All sorts of theories were put forward to account for his apparent
affluence. Some said he was a toff in disguise; others that he had
rich relations who were ashamed of him because he was a Socialist, and
who allowed him so much a week so long as he kept away from them and
did not use his real name. Some of the Liberals said that he was in
the pay of the Tories, who were seeking by underhand methods to split
up the Progressive Liberal Party. Just about that time several
burglaries took place in the town, the thieves getting clear away with
the plunder, and this circumstance led to a dark rumour that
Barrington was the culprit, and that it was these ill-gotten gains
that he was spending so freely.
About the middle of October an event happened that drew the town into
a state of wild excitement, and such comparatively unimportant
subjects as unemployment and starvation were almost forgotten.

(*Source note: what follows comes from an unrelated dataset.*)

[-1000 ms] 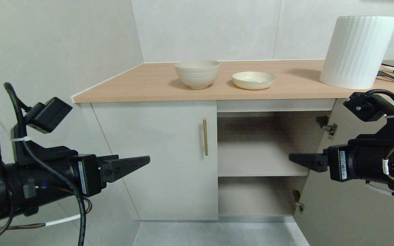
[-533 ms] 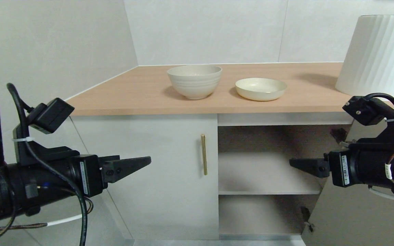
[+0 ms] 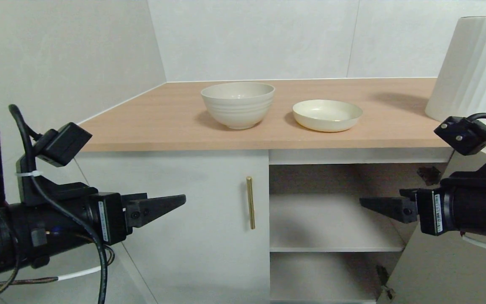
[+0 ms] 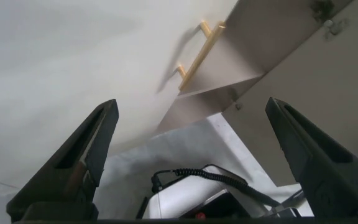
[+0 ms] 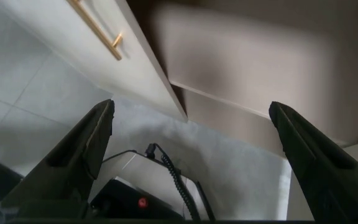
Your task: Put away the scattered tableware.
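Observation:
A ribbed cream bowl (image 3: 238, 104) and a shallow cream dish (image 3: 327, 115) stand side by side on the wooden countertop (image 3: 163, 122). Below them is a white cabinet. Its left door, with a gold handle (image 3: 250, 202), is closed, and the right side is open onto a bare shelf (image 3: 331, 228). My left gripper (image 3: 182, 199) hangs open in front of the closed door, below counter height. My right gripper (image 3: 363, 203) is open too, level with the shelf at the open compartment's right edge. Both wrist views show the fingers spread wide, left gripper (image 4: 191, 155) and right gripper (image 5: 188, 155), holding nothing.
A tall white ribbed cylinder (image 3: 475, 67) stands on the counter at the far right. The opened cabinet door (image 3: 437, 270) swings out below my right arm. A tiled wall meets the counter on the left and behind. The lower compartment (image 3: 319, 274) is also bare.
The whole head picture has shifted: the counter and cabinet sit lower and nearer, so the camera has moved. Both arms hold much the same pose, still open.

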`<state>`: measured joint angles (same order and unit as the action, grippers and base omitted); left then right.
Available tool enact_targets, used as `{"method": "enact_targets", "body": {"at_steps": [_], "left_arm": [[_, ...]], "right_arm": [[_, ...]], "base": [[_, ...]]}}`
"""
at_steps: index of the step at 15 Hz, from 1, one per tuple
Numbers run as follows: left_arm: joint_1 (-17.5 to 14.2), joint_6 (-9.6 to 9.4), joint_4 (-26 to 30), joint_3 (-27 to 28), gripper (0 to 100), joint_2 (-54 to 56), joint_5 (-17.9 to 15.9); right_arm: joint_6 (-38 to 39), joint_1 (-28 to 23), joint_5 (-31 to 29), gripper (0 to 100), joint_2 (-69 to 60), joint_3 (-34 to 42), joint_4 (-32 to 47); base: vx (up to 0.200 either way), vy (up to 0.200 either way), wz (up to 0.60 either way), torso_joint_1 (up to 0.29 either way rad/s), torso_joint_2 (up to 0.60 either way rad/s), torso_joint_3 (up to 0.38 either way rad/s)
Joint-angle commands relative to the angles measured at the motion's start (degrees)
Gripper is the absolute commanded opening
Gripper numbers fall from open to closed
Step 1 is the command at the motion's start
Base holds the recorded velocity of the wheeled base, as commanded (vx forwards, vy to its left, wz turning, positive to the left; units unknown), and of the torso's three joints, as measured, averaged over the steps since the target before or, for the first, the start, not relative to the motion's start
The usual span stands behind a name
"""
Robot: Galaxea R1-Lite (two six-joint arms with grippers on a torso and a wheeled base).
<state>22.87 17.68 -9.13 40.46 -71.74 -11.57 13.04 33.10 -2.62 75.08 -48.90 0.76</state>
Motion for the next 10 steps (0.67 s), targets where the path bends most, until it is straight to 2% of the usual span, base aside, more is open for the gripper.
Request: {"method": "enact_targets", "body": {"at_steps": [1,5,9,10], "left_arm": [[0.0,0.08,0.0,0.0,100,0.0,0.0],[0.0,0.08,-0.1,-0.4,100,0.0,-0.1],[0.0,0.08,-0.1,-0.3,100,-0.2,-0.1],[-0.1,0.08,-0.1,-0.3,100,-0.2,-0.1]], "right_arm": [[0.0,0.0,0.0,100,0.2,0.1,-0.1],[0.0,0.0,-0.1,100,0.7,0.1,-0.1],[0.0,0.0,-0.1,100,0.7,0.1,-0.1],[0.0,0.0,-0.1,100,0.8,0.1,-0.2]], "base": [[0.0,0.0,0.0,0.0,0.0,0.0],[0.0,0.0,0.0,0.0,0.0,0.0],[0.0,0.0,0.0,0.06,-0.23,-0.238],[0.0,0.0,0.0,0.203,-0.47,-0.295]]}}
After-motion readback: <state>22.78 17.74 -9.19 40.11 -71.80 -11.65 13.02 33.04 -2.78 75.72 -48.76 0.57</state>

Sir Graball D’Encloseland had been promoted to yet a higher post in
the service of the country that he owned such a large part of; he was
not only to have a higher and more honourable position, but also - as
was nothing but right - a higher salary. His pay was to be increased
to seven thousand five hundred a year or one hundred and fifty pounds
per week, and in consequence of this promotion it was necessary for
him to resign his seat and seek re-election.
The ragged-trousered Tory workmen as they loitered about the streets,
their stomachs empty, said to each other that it was a great honour
for Mugsborough that their Member should be promoted in this way.
They boasted about it and assumed as much swagger in their gait as
their broken boots permitted.
They stuck election cards bearing Sir Graball’s photograph in their
windows and tied bits of blue and yellow ribbon - Sir Graball’s
colours - on their underfed children.
The Liberals were furious. They said that an election had been sprung
on them - they had been taken a mean advantage of - they had no
candidate ready.
They had no complaint to make about the salary, all they complained of
was the short notice. It wasn’t fair because while they - the leading
Liberals - had been treating the electors with the contemptuous
indifference that is customary, Sir Graball D’Encloseland had been
most active amongst his constituents for months past, cunningly
preparing for the contest. He had really been electioneering for the
past six months! Last winter he had kicked off at quite a number of
football matches besides doing all sorts of things for the local
teams. He had joined the Buffalos and the Druids, been elected
President of the Skull and Crossbones Boys’ Society, and, although he
was not himself an abstainer, he was so friendly to Temperance that he
had on several occasions, taken the chair at teetotal meetings, to say
nothing of the teas to the poor school children and things of that
sort. In short, he had been quite an active politician, in the Tory
sense of the word, for months past and the poor Liberals had not smelt
a rat until the election was sprung upon them.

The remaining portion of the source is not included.